Trop tard est un poème sur la mort d'un ami, sur la relation forte, presque fusionnelle, qui l'a uni au narrateur. L'histoire de ce texte est particulière : dans une première version, Laurent Demoulin l'avait conçu comme une suite de fragments dont chacun avait son écriture propre, mêlant alexandrins, vers libres, narration, article de journal, etc. Mais l'éclectisme de la forme entrait en contradiction avec la gravité du sujet. Il a donc remis l'ouvrage sur le métier, et tiré de la même matière un ensemble dont les différentes parties sont traitées selon un modèle unique. Chaque poème est composé de vers de six pieds disposés en deux colonnes, l'une en caractères romains, l'autre en italiques, et décalées ou intercalées de telle manière qu'on puisse lire chaque colonne séparément, ou passer de l'une à l'autre en zigzag, ce qui donne trois lectures différentes. Un dernier vers en romains, au bas de la colonne de droite, fait office de transition avec le poème suivant, en même temps qu'il synthétise ou universalise ce qui vient d'être dit. Le tout n'a rien d'un jeu gratuit, il semble au contraire que ce dispositif rende compte avec légèreté du véritable sujet : le deuil au travail par delà les années.

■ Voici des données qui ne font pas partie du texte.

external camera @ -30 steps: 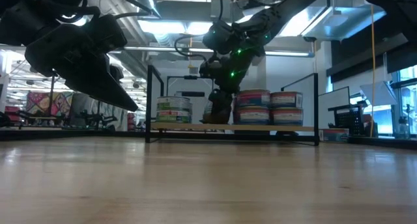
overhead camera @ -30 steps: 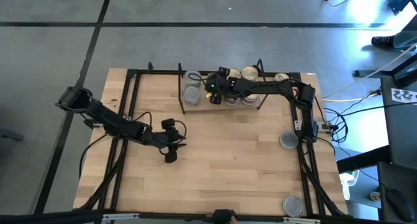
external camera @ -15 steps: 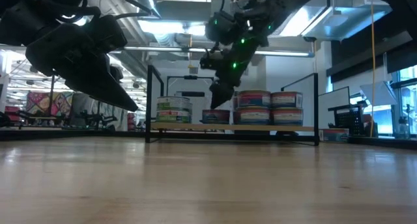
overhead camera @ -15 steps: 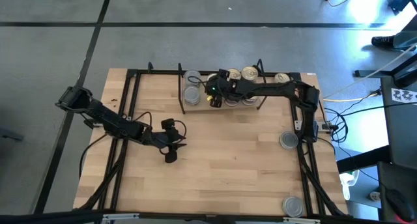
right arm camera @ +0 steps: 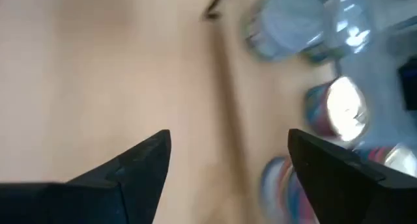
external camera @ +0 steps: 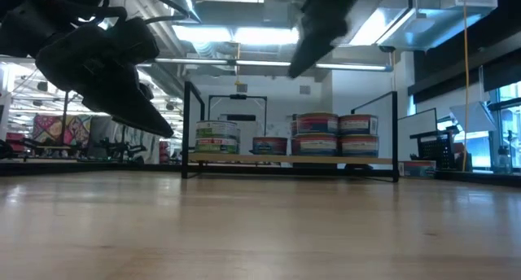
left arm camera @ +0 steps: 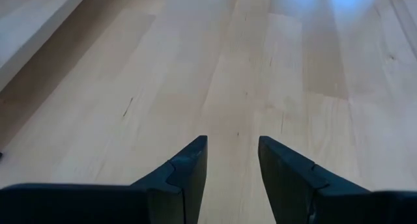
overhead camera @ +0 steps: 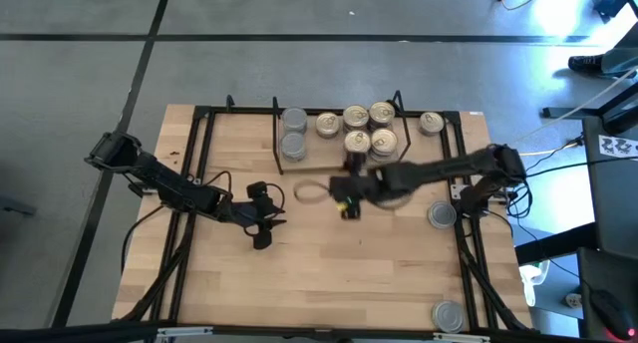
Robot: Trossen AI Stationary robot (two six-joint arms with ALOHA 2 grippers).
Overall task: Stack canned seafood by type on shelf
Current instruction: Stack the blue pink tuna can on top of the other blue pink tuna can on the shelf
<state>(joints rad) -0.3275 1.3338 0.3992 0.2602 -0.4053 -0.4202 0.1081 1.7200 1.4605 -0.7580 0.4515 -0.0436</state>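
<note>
Canned seafood, small flat round tins with silver-grey or gold-tinted tops, sits mostly on the low black-wire shelf (overhead camera: 289, 166) with its light wooden board at the table's far edge: a stack of silver-grey tins (overhead camera: 293, 121) at the shelf's left end, and four gold-topped stacks (overhead camera: 357, 142) clustered to its right. One more gold-topped tin (overhead camera: 431, 123) lies just right of the shelf, and two silver-grey tins (overhead camera: 442, 215) rest near the wooden tabletop's (overhead camera: 329, 273) right edge, one of them near the front corner.

The right gripper (overhead camera: 344, 197) hovers above the bare table just in front of the shelf, fingers spread wide and holding nothing. The left gripper (overhead camera: 261, 226) hangs over the table left of centre, its dark fingers (left arm camera: 189, 175) partly apart with only bare wood between them.

A second ago the right gripper was down at the shelf among the tins; it has since pulled back toward the table's middle and risen. The left arm has not moved.
</note>
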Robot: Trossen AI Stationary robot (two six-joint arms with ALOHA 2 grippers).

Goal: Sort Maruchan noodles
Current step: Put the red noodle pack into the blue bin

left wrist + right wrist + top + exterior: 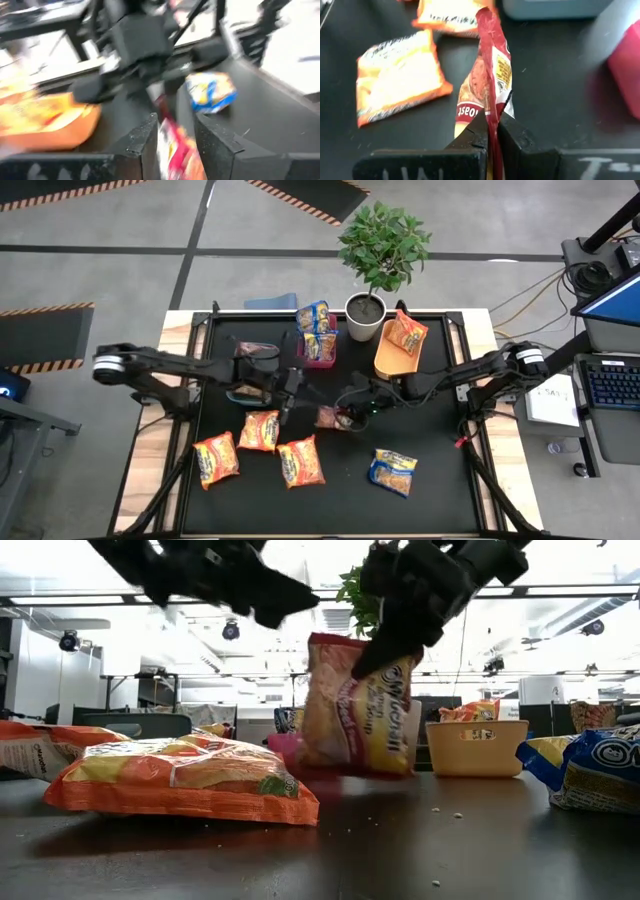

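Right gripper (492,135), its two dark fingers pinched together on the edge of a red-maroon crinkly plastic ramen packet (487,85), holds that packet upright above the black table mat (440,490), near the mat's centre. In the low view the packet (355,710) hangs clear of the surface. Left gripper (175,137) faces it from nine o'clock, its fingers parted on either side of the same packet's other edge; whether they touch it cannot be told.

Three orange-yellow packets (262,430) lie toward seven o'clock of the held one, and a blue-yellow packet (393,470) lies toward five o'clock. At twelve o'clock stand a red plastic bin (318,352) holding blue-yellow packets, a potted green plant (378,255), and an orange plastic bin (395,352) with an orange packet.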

La vingtaine de poèmes qui composent le recueil se donnent à lire comme un tout unifié. Chacun présente une facette de la relation qui a uni les deux amis et qui se prolonge après la mort, en un ordre qui tient à la fois de la chronologie et de l'association d'idées. Sont tour à tour évoqués la perte, l'annonce du décès, son inscription dans la mémoire des vivants, l'accident de voiture et le séjour à l'hôpital, le souvenir des moments heureux passés ensemble, l'oubli qui peu à peu grignote la mémoire tandis que la vie continue, enfin la rencontre avec la mère de l'ami, qui donne à sa mort une profondeur historique. «L'odeur de l'hôpital» y côtoie «le dos des chevaux en soie», le «Lovelace mirliflore» est aussi un «génie enfermé», «l'île de vapeur» des vacances est un «Gondwana du nord», «ma fille (est) dans mes bras» réveille le souvenir de «l'ami au temps des cahiers bleus», et ces chocs subtils disposés en ondes successives pointent le séisme originel : «tu es mort à l'âge où / j'ai continué à être».

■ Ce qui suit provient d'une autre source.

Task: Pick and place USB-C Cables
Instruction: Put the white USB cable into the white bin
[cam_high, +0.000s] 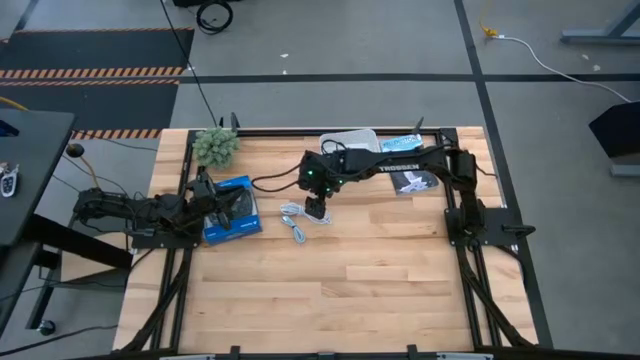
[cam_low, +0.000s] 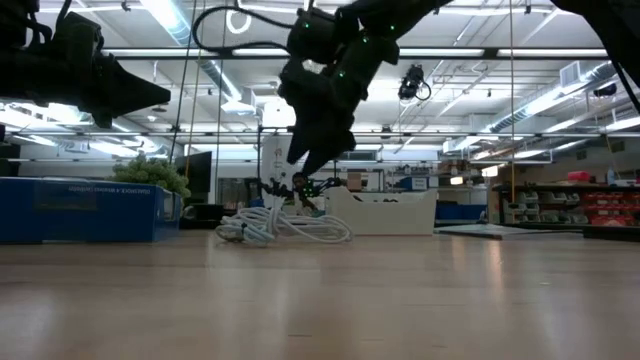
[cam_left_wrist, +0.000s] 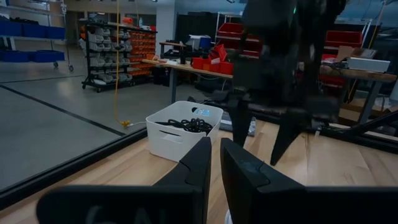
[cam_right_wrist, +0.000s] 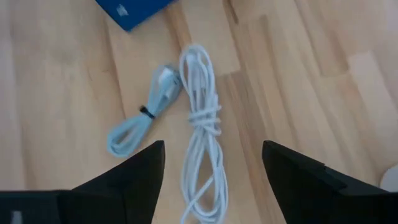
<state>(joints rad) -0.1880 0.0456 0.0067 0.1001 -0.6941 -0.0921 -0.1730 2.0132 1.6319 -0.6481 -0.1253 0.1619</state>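
On the worktop (cam_high: 340, 280), the white tray (cam_high: 352, 138) already holds black cables (cam_left_wrist: 186, 125). The right gripper (cam_right_wrist: 211, 163) hangs spread wide, released, above two pale cables (cam_right_wrist: 200, 137) lying between the tray and blue box (cam_high: 232, 210). Since the bundles nearly touch, a descent could snag both, or pinch one loose loop and drop it; the left gripper (cam_left_wrist: 213, 163), nearly closed and empty, waits over that box.

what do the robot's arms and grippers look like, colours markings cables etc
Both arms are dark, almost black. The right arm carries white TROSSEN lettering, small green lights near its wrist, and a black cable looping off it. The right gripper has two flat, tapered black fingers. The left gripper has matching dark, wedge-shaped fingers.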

Le choix d'une forme contraignante est sans doute une manière, sur un sujet grave entre tous, de canaliser des sentiments qui, exprimés de manière trop directe, risquaient de tout envahir. Le danger, dans ce cas, est que la contrainte fige le ressenti, l'enserre comme dans un carcan. L'écriture de Laurent Demoulin parvient à éviter cet écueil, à garder intact le choc qui l'a fait naître, à nous le faire partager dans une forme originale qui allie émotion et ironie, sensualité et lucidité. Elle dit la révolte aussi bien que la résignation, dans une langue tour à tour familière et sophistiquée, où l'invention verbale n'est jamais gratuite, mais traduit la force vitale de cette amitié que ne pourra remplacer aucune autre. Le lecteur n'est à aucun moment voyeur, plutôt frère – ou sœur – du narrateur, et toujours libre, grâce à ce jeu d'ellipses et de miroirs, de se tenir à distance ou de pénétrer dans la densité de l'expérience.

C'est là, incontestablement, la grande réussite de ce livre. Ajoutons, ce qui ne gâche rien, qu'il bénéficie d'une mise en page soignée et de très belles illustrations signées Colette Schenk et Dacos.

 

Laurent Demoulin, Trop tard, Soumagne, Tétras Lyre, coll. Lettrimage, 2007, 32 p., Gravures de Colette Schenk et Dacos.